[Dataset entries]

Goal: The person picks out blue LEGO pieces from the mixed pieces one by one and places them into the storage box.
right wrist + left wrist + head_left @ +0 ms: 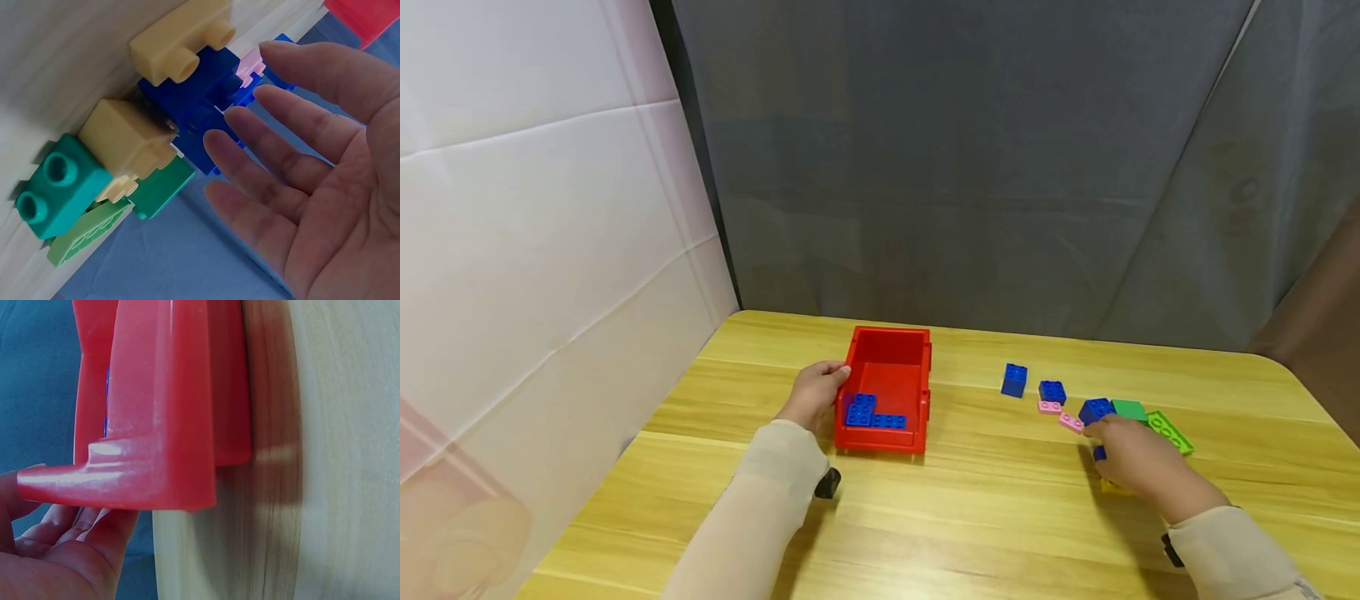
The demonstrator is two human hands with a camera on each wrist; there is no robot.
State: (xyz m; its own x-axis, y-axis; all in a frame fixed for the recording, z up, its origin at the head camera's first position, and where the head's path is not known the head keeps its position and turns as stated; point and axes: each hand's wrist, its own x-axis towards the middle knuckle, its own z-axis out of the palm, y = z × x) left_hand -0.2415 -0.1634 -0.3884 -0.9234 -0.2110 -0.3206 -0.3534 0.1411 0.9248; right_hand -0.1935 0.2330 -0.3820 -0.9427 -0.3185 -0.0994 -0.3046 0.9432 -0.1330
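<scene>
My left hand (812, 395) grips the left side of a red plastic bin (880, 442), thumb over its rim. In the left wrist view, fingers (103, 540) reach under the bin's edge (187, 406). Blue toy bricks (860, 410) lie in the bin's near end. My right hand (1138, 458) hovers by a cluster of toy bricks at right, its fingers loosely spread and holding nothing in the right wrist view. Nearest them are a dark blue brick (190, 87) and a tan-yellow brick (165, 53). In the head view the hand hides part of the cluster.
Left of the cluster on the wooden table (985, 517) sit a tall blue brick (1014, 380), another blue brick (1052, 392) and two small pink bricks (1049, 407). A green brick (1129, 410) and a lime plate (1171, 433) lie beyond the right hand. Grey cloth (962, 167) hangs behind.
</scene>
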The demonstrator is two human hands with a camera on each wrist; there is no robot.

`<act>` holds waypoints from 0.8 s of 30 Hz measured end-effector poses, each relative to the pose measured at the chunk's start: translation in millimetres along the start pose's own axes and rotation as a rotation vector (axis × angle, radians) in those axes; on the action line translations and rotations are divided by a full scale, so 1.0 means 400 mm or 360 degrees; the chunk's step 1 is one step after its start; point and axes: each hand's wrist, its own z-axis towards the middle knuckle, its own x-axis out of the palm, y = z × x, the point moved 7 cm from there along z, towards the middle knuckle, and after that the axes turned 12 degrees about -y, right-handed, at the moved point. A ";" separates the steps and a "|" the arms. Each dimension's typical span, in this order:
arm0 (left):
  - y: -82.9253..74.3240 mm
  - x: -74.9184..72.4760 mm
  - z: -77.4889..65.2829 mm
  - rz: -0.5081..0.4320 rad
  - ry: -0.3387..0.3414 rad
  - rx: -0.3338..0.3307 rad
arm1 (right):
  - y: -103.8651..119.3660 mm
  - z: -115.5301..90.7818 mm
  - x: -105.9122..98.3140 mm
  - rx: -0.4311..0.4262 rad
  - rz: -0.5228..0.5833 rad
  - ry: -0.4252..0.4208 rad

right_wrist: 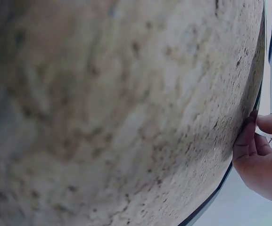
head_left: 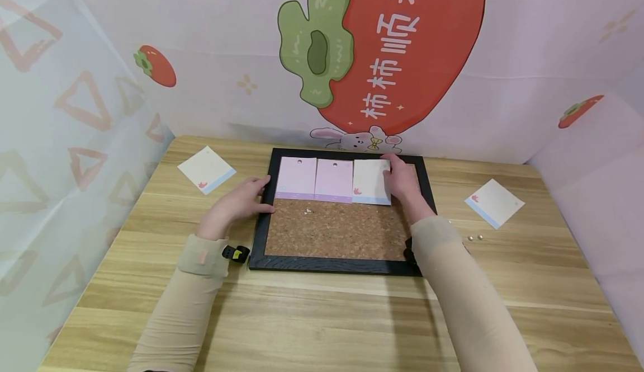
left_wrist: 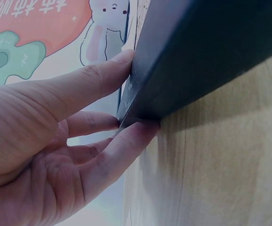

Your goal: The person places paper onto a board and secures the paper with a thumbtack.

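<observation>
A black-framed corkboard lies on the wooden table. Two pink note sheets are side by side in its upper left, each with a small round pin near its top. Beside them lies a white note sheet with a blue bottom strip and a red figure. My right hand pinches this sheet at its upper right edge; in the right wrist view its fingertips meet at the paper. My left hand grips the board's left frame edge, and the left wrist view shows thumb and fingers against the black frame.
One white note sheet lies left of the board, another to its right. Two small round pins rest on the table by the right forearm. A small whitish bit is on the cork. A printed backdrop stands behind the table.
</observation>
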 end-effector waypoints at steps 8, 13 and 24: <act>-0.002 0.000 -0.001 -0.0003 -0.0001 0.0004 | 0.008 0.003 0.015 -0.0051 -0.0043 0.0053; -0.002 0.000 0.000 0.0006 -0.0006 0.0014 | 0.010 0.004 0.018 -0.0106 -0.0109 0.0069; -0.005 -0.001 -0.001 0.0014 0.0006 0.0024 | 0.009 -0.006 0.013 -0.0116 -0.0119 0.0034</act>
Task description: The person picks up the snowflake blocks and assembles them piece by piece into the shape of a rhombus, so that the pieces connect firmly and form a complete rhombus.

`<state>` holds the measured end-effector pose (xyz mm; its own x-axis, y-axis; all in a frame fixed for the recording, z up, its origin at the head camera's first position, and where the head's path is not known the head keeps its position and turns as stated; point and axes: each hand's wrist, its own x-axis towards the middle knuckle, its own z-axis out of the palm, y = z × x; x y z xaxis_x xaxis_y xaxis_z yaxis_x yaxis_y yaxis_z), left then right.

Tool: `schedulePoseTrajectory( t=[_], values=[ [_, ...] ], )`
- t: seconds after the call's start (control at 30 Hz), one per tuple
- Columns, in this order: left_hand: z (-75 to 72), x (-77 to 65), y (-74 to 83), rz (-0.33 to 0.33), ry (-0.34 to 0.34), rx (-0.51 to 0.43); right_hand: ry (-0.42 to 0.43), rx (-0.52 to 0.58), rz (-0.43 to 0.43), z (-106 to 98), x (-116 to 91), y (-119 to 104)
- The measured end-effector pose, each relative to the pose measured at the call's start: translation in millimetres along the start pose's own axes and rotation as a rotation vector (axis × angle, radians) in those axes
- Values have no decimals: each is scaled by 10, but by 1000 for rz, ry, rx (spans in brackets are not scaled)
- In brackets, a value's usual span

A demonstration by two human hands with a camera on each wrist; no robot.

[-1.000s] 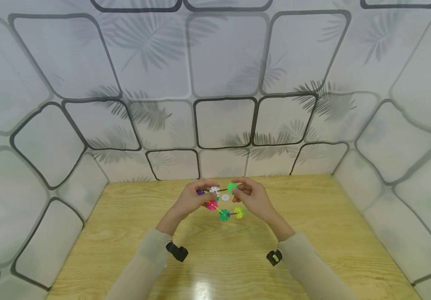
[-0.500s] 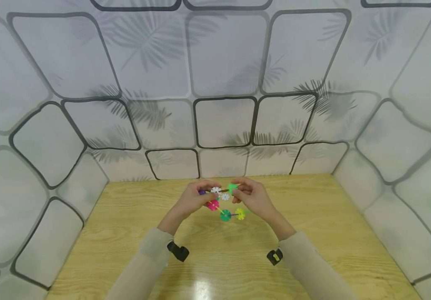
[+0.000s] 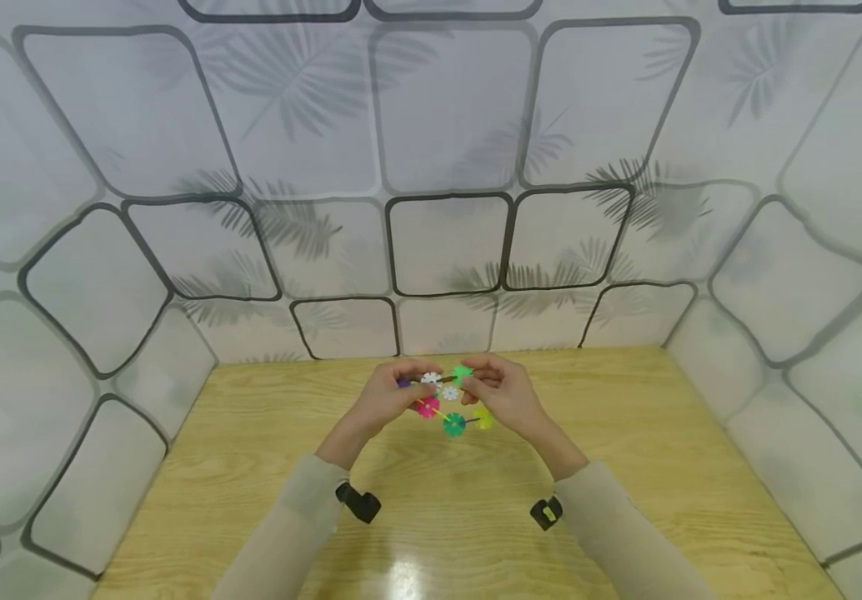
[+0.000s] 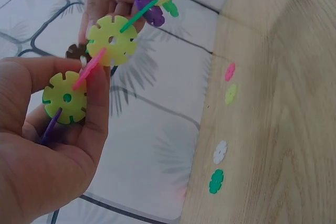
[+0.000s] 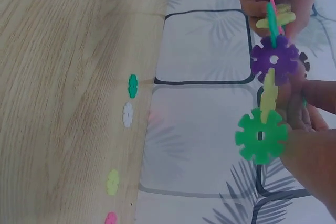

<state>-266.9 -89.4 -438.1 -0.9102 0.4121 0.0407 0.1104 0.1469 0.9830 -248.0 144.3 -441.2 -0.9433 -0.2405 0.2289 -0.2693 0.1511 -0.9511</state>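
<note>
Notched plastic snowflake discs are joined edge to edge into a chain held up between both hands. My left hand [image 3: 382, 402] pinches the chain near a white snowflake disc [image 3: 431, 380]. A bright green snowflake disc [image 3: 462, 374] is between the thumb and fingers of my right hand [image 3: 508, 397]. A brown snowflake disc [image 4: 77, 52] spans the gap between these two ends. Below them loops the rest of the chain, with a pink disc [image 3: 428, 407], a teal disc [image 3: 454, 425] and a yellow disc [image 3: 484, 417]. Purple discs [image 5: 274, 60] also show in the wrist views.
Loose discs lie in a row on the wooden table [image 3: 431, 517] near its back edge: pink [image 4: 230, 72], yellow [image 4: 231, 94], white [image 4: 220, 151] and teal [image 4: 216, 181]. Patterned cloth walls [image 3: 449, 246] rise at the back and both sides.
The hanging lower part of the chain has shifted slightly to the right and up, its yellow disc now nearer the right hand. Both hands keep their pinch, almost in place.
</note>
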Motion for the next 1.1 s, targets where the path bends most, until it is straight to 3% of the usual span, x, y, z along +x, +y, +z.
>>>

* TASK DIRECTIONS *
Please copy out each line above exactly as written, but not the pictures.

* ANSWER TO THIS TASK *
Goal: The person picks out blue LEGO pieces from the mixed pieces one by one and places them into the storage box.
right wrist + left wrist + head_left @ +0 ms: 
The demonstrator is two human hands with a camera on each wrist; there is no robot.
State: (xyz m; its own x-axis, y-axis; all in a frame fixed for the recording, z up, its origin at the head camera's first position, and where the head's path is not known the head keeps its position and turns as stated; point and axes: each hand's wrist, its own x-axis towards the middle knuckle, its own z-axis out of the palm, y = z × x) left_hand -0.2415 -0.1634 -0.3884 -0.9234 -0.2110 -0.3206 -0.3534 0.1411 0.9248; right_hand -0.1935 0.2330 -0.3820 -0.9427 -0.3185 -0.0994 -0.3046 0.9432 -0.1330
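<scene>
My left hand (812, 395) grips the left side of a red plastic bin (880, 442), thumb over its rim. In the left wrist view, fingers (103, 540) reach under the bin's edge (187, 406). Blue toy bricks (860, 410) lie in the bin's near end. My right hand (1138, 458) hovers by a cluster of toy bricks at right, its fingers loosely spread and holding nothing in the right wrist view. Nearest them are a dark blue brick (190, 87) and a tan-yellow brick (165, 53). In the head view the hand hides part of the cluster.
Left of the cluster on the wooden table (985, 517) sit a tall blue brick (1014, 380), another blue brick (1052, 392) and two small pink bricks (1049, 407). A green brick (1129, 410) and a lime plate (1171, 433) lie beyond the right hand. Grey cloth (962, 167) hangs behind.
</scene>
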The demonstrator is two human hands with a camera on each wrist; there is no robot.

`<act>` holds waypoints from 0.8 s of 30 Hz measured end-effector poses, each relative to the pose measured at the chunk's start: translation in millimetres along the start pose's own axes and rotation as a rotation vector (axis × angle, radians) in those axes; on the action line translations and rotations are divided by a full scale, so 1.0 means 400 mm or 360 degrees; the chunk's step 1 is one step after its start; point and axes: each hand's wrist, its own z-axis towards the middle knuckle, its own x-axis out of the palm, y = z × x, the point moved 7 cm from there along z, towards the middle knuckle, and after that the axes turned 12 degrees about -y, right-handed, at the moved point. A ";" separates the steps and a "|" the arms. Each dimension's typical span, in this order:
arm0 (left):
  - y: -82.9253..74.3240 mm
  - x: -74.9184..72.4760 mm
  - z: -77.4889..65.2829 mm
  - rz: -0.5081..0.4320 rad
  - ry: -0.3387..0.3414 rad
  - rx: -0.3338..0.3307 rad
arm1 (right):
  - y: -103.8651..119.3660 mm
  - z: -115.5301..90.7818 mm
  - x: -105.9122..98.3140 mm
  - rx: -0.4311..0.4262 rad
  - rz: -0.5228..0.5833 rad
  - ry: -0.4252..0.4208 rad

right_wrist: 
head_left: 
left_wrist: 

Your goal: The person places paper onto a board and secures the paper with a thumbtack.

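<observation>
A black-framed corkboard lies on the wooden table. Two pink note sheets are side by side in its upper left, each with a small round pin near its top. Beside them lies a white note sheet with a blue bottom strip and a red figure. My right hand pinches this sheet at its upper right edge; in the right wrist view its fingertips meet at the paper. My left hand grips the board's left frame edge, and the left wrist view shows thumb and fingers against the black frame.
One white note sheet lies left of the board, another to its right. Two small round pins rest on the table by the right forearm. A small whitish bit is on the cork. A printed backdrop stands behind the table.
</observation>
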 end-effector waypoints at steps 8, 13 and 24: <act>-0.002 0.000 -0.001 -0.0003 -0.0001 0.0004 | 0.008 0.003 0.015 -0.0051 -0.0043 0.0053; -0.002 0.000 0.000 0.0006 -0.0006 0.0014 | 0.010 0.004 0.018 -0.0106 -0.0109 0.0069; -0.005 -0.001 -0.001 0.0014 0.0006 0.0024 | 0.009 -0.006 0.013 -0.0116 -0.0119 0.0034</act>
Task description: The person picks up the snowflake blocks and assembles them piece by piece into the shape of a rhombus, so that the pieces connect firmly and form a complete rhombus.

`<state>` holds the measured end-effector pose (xyz mm; its own x-axis, y-axis; all in a frame fixed for the recording, z up, its origin at the head camera's first position, and where the head's path is not known the head keeps its position and turns as stated; point and axes: each hand's wrist, its own x-axis towards the middle knuckle, its own z-axis out of the palm, y = z × x; x y z xaxis_x xaxis_y xaxis_z yaxis_x yaxis_y yaxis_z), left then right.

Tool: `schedulePoseTrajectory( t=[_], values=[ [_, ...] ], )`
- t: seconds after the call's start (control at 30 Hz), one per tuple
- Columns, in this order: left_hand: z (-75 to 72), x (-77 to 65), y (-74 to 83), rz (-0.33 to 0.33), ry (-0.34 to 0.34), rx (-0.51 to 0.43); right_hand: ry (-0.42 to 0.43), rx (-0.52 to 0.58), rz (-0.43 to 0.43), z (-106 to 98), x (-116 to 91), y (-119 to 104)
- The measured end-effector pose, each relative to the pose measured at the call's start: translation in millimetres along the start pose's own axes and rotation as a rotation vector (axis × angle, radians) in those axes
- Values have no decimals: each is scaled by 10, but by 1000 for rz, ry, rx (spans in brackets are not scaled)
- In brackets, a value's usual span

A demonstration by two human hands with a camera on each wrist; no robot.

[-1.000s] 
[-0.500s] 
[+0.000s] 
[+0.000s] 
[+0.000s] 

<state>-266.9 -89.4 -438.1 -0.9102 0.4121 0.0407 0.1104 0.1469 0.9830 -248.0 144.3 -441.2 -0.9433 -0.2405 0.2289 -0.2693 0.1511 -0.9511</state>
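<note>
Notched plastic snowflake discs are joined edge to edge into a chain held up between both hands. My left hand [image 3: 382, 402] pinches the chain near a white snowflake disc [image 3: 431, 380]. A bright green snowflake disc [image 3: 462, 374] is between the thumb and fingers of my right hand [image 3: 508, 397]. A brown snowflake disc [image 4: 77, 52] spans the gap between these two ends. Below them loops the rest of the chain, with a pink disc [image 3: 428, 407], a teal disc [image 3: 454, 425] and a yellow disc [image 3: 484, 417]. Purple discs [image 5: 274, 60] also show in the wrist views.
Loose discs lie in a row on the wooden table [image 3: 431, 517] near its back edge: pink [image 4: 230, 72], yellow [image 4: 231, 94], white [image 4: 220, 151] and teal [image 4: 216, 181]. Patterned cloth walls [image 3: 449, 246] rise at the back and both sides.
The hanging lower part of the chain has shifted slightly to the right and up, its yellow disc now nearer the right hand. Both hands keep their pinch, almost in place.
</note>
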Motion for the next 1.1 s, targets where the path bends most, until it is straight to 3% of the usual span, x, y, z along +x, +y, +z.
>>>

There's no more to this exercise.